- **What you have to do**
Once you find the line with "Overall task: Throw" in the entries below, print it and each line after it up to and including the line with "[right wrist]", exactly, without pictures.

------ Provided records ------

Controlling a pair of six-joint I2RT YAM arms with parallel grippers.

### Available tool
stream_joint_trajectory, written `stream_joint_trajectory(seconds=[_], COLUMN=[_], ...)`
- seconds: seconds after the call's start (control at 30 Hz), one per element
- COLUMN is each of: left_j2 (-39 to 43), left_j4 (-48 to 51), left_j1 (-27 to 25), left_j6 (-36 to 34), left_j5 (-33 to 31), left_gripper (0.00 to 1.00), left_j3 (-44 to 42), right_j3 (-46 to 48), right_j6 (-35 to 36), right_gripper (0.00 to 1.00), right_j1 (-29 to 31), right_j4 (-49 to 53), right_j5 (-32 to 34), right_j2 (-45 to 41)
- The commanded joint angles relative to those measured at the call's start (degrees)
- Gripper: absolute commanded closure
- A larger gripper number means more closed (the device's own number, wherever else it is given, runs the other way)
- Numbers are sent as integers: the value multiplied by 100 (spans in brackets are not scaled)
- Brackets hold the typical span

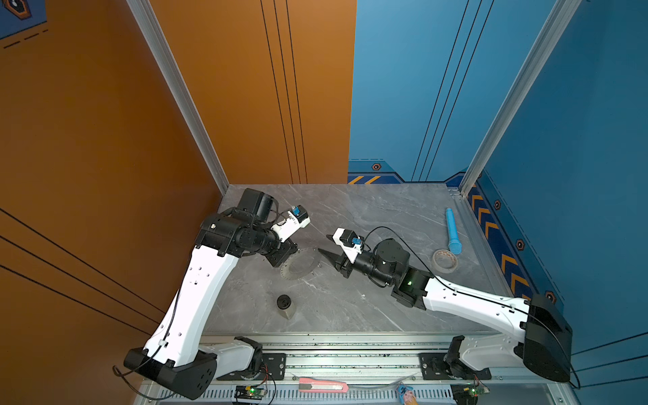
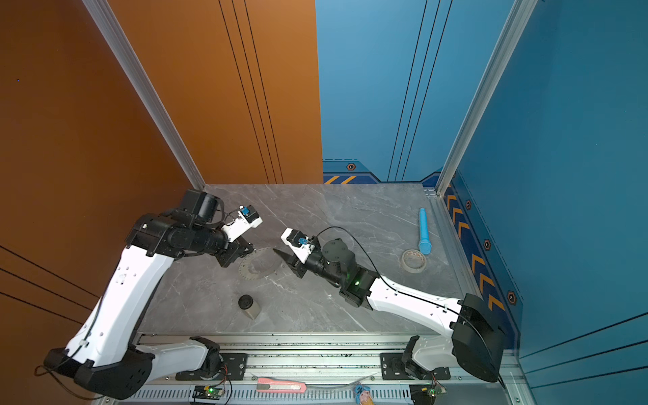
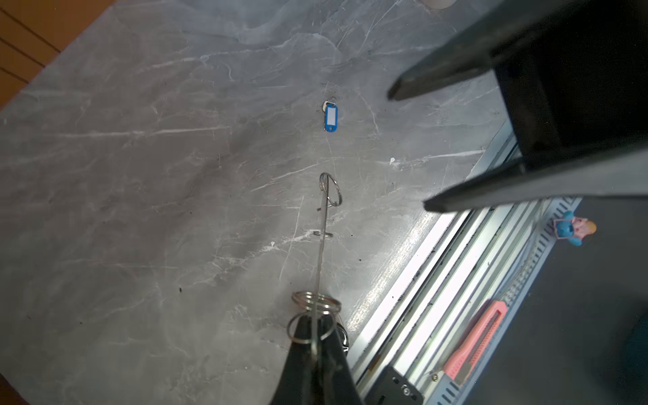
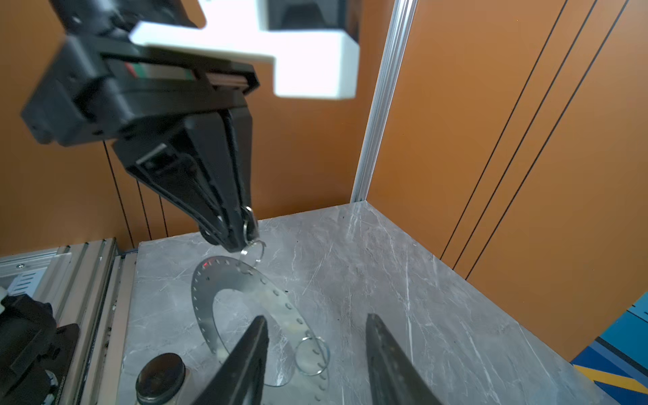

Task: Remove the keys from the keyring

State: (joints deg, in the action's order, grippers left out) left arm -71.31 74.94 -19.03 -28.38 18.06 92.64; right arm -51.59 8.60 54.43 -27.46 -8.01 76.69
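Observation:
The keyring [image 1: 301, 265] [image 2: 258, 265] is a thin shiny disc with holes along its rim, near the table's middle. My left gripper [image 1: 291, 251] [image 2: 250, 249] [image 4: 242, 234] is shut on its rim and holds it tilted. The left wrist view shows the keyring [image 3: 322, 238] edge-on, running out from my left gripper [image 3: 315, 328], with small wire loops [image 3: 331, 191] on it. A blue key [image 3: 330, 117] with a white label lies loose on the table beyond the keyring. My right gripper [image 1: 323, 243] [image 2: 277, 247] [image 4: 315, 321] [image 3: 410, 149] stands open and empty beside the keyring [image 4: 210, 298].
A black-capped jar [image 1: 285, 305] [image 4: 159, 375] stands near the front. A beige tape roll [image 1: 444, 261] and a blue tube [image 1: 452, 231] lie at the right. A pink box cutter [image 1: 322, 385] rests on the front rail. Orange and blue walls close in the table [image 1: 350, 308].

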Motion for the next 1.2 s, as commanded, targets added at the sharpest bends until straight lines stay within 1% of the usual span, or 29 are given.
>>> stream_joint_trajectory(seconds=[0.0, 0.13, 0.23, 0.4, 0.43, 0.6, 0.73, 0.93, 1.17], left_j2=[216, 417, 460, 390, 398, 486, 504, 430, 405], left_j4=[-182, -513, -716, -965, -1054, -1613, -1957, -2093, -2179], left_j1=[-6, -64, -98, -309, -361, -514, -550, -544, -490], left_j6=[-1228, -2104, -2494, -2826, -3016, -3310, -3401, -3428, -3322], left_j5=[390, 382, 367, 250, 194, -45, -84, -26, 209], left_gripper=[100, 100, 100, 100, 100, 100, 100, 100, 100], left_j3=[-145, -365, -405, -332, -355, -624, -762, -762, -782], right_j3=[-260, -510, -704, -1145, -1231, -1627, -1809, -1909, -1981], right_j6=[189, 283, 283, 359, 395, 440, 503, 513, 215], right_gripper=[53, 53, 53, 53, 53, 55, 56, 59, 61], right_j1=[-273, -629, -875, -1077, -1089, -1042, -957, -891, -897], right_j4=[584, 913, 1095, 1491, 1543, 1732, 1841, 1922, 1488], right_j5=[-632, -1269, -1763, -2492, -2604, -3149, -3390, -3506, -3549], right_j2=[-119, -88, 4, 306, 381, 739, 913, 1053, 1265])
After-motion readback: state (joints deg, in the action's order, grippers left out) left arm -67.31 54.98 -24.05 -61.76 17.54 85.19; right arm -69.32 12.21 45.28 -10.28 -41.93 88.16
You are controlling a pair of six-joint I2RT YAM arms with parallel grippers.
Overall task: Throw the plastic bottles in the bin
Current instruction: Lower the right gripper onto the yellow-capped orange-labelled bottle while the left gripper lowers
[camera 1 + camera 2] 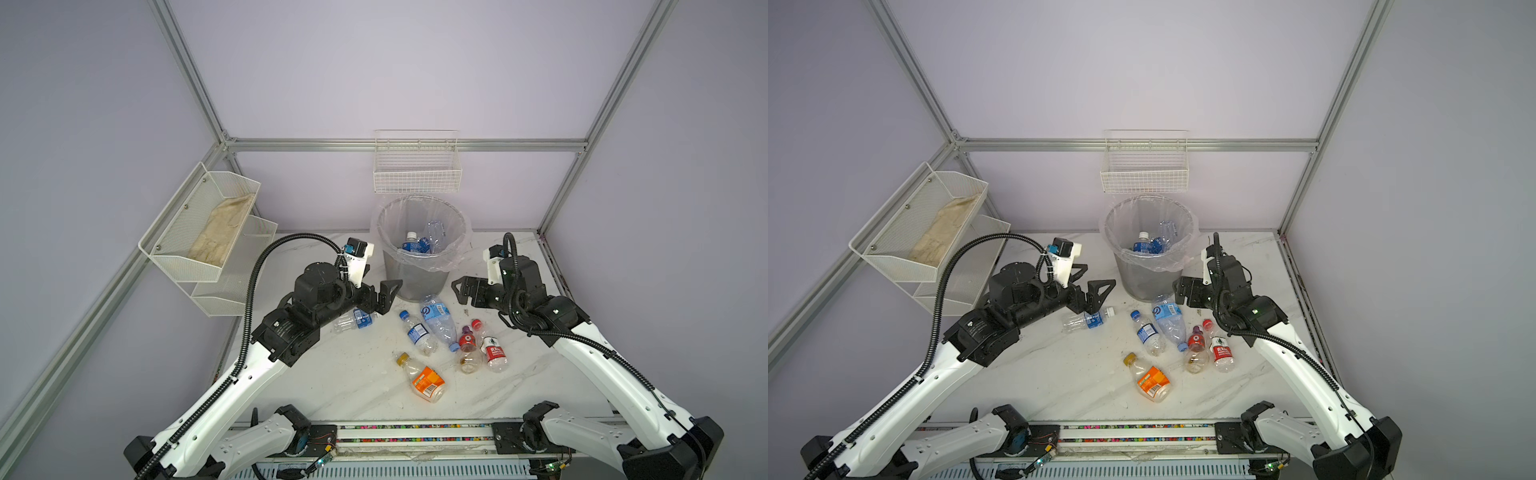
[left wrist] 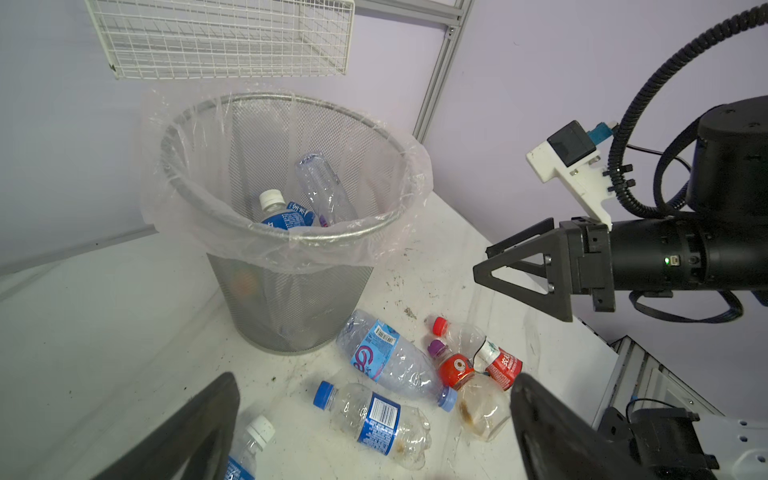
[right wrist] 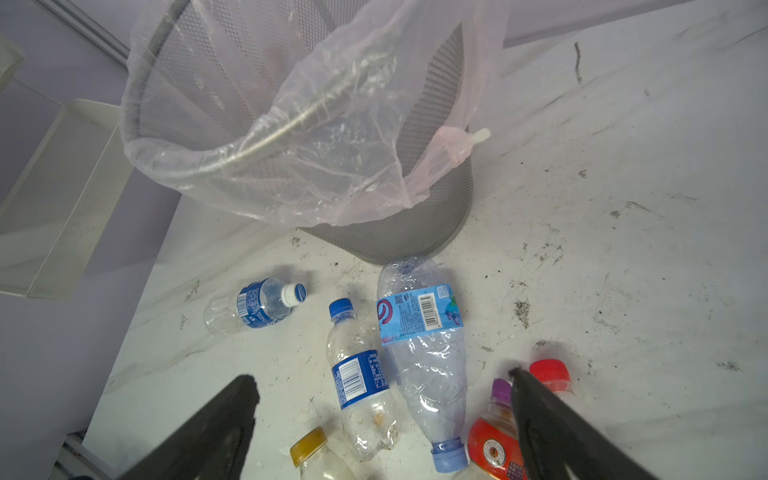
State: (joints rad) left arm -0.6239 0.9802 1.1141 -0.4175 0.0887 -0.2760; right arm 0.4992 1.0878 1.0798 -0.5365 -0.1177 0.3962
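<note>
The grey mesh bin (image 1: 415,278) (image 1: 1148,278) with its clear bag stands at the back middle of the table and holds a few plastic bottles (image 1: 415,245) (image 2: 286,214). Several more bottles lie in front of it: a small blue-label one (image 1: 353,322), a blue-capped one (image 1: 417,332) (image 3: 359,382), a large light-blue-label one (image 1: 438,322) (image 2: 386,357), two red-label ones (image 1: 468,345) (image 1: 492,349) and an orange-label one (image 1: 424,378). My left gripper (image 1: 386,297) (image 2: 374,379) hovers open left of the bin, above the small bottle. My right gripper (image 1: 461,291) (image 3: 381,376) hovers open right of the bin, over the cluster, holding nothing.
A white wire basket (image 1: 417,170) hangs on the back wall above the bin. A white mesh shelf (image 1: 199,224) with a cloth in it juts from the left wall. Aluminium frame posts bound the table; a rail (image 1: 415,432) runs along its front edge.
</note>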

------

- **Answer box**
Overall task: Throw the plastic bottles in the bin
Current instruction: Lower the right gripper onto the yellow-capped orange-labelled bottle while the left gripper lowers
[camera 1 + camera 2] 
[left wrist] 
[right wrist] 

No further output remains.